Blanding's Turtle (Photo by NCC)

Blanding's turtle

Blanding’s turtles are medium-sized freshwater turtles.

What does the Blanding's turtle look like?

Blanding’s turtles are easily identified by their yellow chin and throat and bulging eyes. They have large domed, brown- to black-coloured upper shells (carapaces) that can reach up to 28 centimetres in length. They often have tan or yellow markings, but these may be faded or absent in some turtles. Their lower shell (plastron) is yellow with large dark blotches on the outside.

Where is the Blanding's turtle found?

Canadian distribution of Blanding's turtle (Map by NCC)

(Click on the image to enlarge)

There is a disjunct population of Blanding’s turtles in Nova Scotia, but most of the species Canadian range is in southern Ontario and western Quebec and occurs in some cities and towns such as Ottawa.

Their preferred habitat is restricted to lakes, beaver ponds and wetlands with shallow water and mucky bottoms. They hibernate in this mud in the winter and enjoy basking in the sun in the spring. Blanding’s turtles travel several kilometres between summer and winter habitat.

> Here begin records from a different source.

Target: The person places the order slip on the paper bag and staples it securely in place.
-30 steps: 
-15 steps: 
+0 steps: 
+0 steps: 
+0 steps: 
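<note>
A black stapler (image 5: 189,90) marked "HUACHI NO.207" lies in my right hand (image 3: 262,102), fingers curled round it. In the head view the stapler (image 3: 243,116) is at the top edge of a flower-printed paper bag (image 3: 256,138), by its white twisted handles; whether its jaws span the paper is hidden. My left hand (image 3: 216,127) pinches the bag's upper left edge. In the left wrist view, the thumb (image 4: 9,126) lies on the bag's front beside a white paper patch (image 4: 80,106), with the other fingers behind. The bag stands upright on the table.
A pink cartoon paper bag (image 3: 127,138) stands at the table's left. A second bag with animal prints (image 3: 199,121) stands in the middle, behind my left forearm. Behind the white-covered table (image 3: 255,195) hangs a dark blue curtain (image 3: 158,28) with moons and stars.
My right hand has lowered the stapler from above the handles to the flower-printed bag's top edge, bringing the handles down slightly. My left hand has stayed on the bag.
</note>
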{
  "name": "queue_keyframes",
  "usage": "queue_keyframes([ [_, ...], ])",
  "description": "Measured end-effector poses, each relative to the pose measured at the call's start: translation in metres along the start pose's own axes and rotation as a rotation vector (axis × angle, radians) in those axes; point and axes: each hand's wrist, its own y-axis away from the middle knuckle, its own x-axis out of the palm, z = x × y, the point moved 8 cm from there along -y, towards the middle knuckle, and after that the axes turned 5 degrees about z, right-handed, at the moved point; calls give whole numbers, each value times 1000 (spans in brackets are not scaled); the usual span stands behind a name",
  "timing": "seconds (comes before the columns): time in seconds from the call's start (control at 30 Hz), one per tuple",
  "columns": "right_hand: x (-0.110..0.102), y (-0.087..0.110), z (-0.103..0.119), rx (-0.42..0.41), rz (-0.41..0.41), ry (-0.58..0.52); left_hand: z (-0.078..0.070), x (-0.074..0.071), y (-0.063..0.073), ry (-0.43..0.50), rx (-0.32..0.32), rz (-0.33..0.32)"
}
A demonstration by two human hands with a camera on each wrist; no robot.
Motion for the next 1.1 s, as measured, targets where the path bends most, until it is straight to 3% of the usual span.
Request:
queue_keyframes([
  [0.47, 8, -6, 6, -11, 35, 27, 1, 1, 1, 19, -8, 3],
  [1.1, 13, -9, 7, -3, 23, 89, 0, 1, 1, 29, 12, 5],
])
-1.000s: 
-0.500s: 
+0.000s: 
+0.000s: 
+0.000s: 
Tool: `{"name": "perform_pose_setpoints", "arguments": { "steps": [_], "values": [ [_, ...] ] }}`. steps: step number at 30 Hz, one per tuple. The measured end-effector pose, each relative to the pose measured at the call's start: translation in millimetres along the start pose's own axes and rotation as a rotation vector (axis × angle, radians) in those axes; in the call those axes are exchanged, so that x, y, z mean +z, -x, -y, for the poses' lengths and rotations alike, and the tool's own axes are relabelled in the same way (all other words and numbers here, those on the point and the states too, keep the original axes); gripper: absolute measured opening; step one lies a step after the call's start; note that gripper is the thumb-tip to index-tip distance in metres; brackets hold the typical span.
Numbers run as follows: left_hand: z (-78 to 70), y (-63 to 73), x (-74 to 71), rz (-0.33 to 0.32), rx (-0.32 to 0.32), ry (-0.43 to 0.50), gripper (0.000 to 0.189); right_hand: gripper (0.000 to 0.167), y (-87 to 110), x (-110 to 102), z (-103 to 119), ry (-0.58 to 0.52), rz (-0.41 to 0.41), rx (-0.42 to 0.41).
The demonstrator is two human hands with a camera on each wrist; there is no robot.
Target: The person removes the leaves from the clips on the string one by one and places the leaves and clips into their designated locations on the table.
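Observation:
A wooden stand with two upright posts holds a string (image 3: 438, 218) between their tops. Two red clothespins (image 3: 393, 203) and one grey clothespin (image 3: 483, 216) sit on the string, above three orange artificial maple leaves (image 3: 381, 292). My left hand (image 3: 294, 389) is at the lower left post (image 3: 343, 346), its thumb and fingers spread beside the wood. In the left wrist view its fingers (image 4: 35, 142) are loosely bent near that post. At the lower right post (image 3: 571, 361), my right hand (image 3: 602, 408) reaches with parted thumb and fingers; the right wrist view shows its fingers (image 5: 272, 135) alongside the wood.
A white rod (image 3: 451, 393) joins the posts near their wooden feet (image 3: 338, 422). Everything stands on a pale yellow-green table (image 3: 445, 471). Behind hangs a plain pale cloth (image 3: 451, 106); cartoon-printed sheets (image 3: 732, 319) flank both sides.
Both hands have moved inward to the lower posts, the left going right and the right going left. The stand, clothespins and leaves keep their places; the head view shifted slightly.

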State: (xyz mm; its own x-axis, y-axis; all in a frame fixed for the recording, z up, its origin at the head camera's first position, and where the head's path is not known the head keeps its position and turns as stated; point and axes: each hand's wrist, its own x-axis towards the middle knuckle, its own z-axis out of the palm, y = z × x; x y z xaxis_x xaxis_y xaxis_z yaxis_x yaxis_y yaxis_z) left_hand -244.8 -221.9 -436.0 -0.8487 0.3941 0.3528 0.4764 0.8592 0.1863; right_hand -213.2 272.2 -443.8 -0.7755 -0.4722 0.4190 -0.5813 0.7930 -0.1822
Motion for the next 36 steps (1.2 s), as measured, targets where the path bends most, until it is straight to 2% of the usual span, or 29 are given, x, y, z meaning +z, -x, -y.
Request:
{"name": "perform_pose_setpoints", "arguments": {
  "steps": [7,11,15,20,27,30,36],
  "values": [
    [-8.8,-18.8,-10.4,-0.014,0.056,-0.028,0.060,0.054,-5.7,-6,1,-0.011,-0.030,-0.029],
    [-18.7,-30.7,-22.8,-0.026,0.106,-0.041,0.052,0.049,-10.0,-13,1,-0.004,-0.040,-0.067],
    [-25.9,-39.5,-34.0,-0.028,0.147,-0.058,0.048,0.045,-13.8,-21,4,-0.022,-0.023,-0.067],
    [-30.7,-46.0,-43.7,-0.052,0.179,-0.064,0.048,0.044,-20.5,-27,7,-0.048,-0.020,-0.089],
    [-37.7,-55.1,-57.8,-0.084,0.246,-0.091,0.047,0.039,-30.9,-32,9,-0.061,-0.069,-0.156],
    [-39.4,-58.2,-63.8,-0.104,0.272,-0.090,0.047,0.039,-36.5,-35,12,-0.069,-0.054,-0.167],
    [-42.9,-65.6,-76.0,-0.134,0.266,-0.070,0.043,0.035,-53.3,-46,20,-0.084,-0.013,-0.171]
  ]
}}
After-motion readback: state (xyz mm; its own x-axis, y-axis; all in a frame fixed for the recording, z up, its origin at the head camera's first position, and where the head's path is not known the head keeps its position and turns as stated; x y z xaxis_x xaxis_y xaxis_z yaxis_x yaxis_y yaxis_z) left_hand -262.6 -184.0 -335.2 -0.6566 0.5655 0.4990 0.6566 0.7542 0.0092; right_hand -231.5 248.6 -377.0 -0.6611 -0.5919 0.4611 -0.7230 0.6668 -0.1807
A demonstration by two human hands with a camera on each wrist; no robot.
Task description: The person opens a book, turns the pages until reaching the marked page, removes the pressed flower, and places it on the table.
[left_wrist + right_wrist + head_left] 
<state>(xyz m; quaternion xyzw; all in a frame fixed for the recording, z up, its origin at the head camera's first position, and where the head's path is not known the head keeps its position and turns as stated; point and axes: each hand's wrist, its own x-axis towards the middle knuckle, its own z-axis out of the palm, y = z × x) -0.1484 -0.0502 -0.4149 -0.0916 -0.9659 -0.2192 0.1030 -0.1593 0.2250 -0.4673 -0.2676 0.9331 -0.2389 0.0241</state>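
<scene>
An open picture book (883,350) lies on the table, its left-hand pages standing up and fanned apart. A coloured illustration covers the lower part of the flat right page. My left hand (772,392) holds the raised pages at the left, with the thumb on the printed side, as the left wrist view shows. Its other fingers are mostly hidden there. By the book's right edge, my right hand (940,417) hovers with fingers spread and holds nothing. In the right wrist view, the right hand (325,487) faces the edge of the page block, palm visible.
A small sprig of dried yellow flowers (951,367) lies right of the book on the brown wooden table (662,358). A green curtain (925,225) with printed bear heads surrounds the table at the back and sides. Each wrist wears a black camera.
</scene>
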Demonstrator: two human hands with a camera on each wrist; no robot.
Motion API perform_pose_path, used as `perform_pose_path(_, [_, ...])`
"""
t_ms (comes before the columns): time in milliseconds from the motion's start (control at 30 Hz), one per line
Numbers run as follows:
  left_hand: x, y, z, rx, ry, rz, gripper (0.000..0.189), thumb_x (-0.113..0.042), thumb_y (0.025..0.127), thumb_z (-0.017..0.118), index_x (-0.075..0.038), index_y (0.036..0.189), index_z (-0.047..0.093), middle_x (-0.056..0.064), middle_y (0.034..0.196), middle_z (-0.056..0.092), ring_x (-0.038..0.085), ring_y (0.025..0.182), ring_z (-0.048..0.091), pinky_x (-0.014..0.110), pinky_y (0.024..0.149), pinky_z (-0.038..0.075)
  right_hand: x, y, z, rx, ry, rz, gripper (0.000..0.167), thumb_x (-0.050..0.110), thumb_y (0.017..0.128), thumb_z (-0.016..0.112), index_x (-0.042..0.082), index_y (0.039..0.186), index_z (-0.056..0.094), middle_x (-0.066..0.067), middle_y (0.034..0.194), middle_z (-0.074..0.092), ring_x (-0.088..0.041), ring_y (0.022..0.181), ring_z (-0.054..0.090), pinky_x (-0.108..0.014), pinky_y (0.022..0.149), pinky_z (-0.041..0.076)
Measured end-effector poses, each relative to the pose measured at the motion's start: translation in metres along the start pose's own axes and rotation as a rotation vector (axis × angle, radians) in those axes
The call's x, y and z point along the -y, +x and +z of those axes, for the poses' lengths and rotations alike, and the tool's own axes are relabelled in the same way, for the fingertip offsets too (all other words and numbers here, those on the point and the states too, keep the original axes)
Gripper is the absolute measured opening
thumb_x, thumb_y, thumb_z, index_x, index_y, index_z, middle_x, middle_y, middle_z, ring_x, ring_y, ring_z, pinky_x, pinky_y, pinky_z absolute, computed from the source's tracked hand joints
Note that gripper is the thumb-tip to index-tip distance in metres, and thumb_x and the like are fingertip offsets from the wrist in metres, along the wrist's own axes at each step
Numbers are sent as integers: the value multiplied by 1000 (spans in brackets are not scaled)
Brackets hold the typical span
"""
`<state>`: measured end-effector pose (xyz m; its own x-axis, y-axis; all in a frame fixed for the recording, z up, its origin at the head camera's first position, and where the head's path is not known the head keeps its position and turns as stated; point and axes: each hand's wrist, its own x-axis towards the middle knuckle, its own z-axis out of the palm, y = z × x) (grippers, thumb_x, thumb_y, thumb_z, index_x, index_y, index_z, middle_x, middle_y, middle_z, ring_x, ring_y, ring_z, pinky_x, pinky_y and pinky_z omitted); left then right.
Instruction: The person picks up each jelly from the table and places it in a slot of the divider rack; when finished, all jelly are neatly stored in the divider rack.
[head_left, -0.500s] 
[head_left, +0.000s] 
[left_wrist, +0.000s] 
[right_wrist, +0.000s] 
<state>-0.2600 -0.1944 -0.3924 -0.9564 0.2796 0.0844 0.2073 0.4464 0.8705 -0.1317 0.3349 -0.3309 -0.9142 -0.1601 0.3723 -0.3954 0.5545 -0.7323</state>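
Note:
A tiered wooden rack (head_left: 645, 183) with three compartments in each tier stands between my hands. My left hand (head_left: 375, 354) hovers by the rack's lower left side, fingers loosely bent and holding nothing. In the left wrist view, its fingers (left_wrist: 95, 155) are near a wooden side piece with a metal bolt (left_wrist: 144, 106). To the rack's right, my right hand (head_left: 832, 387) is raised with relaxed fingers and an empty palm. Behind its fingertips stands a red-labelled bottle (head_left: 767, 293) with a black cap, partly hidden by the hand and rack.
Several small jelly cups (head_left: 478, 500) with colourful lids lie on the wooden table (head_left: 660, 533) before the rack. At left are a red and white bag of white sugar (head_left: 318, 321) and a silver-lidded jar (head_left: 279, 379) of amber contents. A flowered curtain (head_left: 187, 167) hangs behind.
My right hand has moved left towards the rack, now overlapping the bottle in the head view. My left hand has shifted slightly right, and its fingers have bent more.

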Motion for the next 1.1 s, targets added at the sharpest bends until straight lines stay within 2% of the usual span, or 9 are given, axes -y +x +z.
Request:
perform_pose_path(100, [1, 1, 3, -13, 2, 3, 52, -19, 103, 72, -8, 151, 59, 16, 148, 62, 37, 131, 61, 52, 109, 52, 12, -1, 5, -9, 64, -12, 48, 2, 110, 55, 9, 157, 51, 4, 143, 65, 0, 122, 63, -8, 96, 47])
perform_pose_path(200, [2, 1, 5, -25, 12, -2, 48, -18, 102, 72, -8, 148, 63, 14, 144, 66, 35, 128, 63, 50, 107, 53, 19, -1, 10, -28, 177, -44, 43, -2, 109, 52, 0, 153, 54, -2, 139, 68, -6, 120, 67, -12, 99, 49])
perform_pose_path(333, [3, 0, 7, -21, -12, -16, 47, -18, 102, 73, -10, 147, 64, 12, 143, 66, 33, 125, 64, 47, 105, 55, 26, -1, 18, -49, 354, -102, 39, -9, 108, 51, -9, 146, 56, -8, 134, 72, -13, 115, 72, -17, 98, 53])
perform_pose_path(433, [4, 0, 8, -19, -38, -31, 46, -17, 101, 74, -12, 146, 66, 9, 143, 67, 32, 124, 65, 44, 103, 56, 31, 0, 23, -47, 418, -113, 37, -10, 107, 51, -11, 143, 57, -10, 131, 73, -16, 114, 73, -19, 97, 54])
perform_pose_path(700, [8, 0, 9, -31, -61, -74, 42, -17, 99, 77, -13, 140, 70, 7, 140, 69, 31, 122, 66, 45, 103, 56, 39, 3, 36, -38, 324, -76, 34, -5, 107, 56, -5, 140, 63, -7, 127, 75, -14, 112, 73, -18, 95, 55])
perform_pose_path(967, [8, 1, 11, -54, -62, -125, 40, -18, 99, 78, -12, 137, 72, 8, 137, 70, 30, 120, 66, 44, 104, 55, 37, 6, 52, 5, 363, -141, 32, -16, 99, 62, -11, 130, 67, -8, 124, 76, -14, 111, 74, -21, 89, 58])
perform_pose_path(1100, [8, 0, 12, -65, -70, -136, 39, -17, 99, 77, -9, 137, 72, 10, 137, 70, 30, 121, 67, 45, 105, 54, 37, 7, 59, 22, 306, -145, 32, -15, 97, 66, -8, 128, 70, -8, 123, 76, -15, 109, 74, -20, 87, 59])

What is the Blanding's turtle's conservation status?

The Great Lakes/St. Lawrence and Nova Scotia populations of Blanding’s turtles are both assessed by the Committee on the Status on Endangered Wildlife in Canada (COSEWIC) as endangered. Threats to this species include wetland habitat loss, motor vehicle collisions and illegal collection for the pet trade. Racoons and foxes are nest predators.

What is NCC doing to protect the Blanding's turtle's habitat?

In Quebec, NCC has conserved properties where Blanding’s turtles occur in the Outaouais region, specifically in the Bristol and Clarendon lowlands and on Isle-aux-Allumettes. Beavers ponds account for approximately 90 per cent of the Blanding’s turtle’s habitat!  In building their dams, beavers create bodies of water where there used to be only streams, creating an ideal environment for Blanding’s turtles. By settling on top of the dam, these turtles can even sunbathe, which is necessary for their survival. To avoid dismantling beaver dams that can cause flooding, NCC is involved in installing sustainable and practical solutions, a pipe system that naturally regulates river levels without destroying those habitats.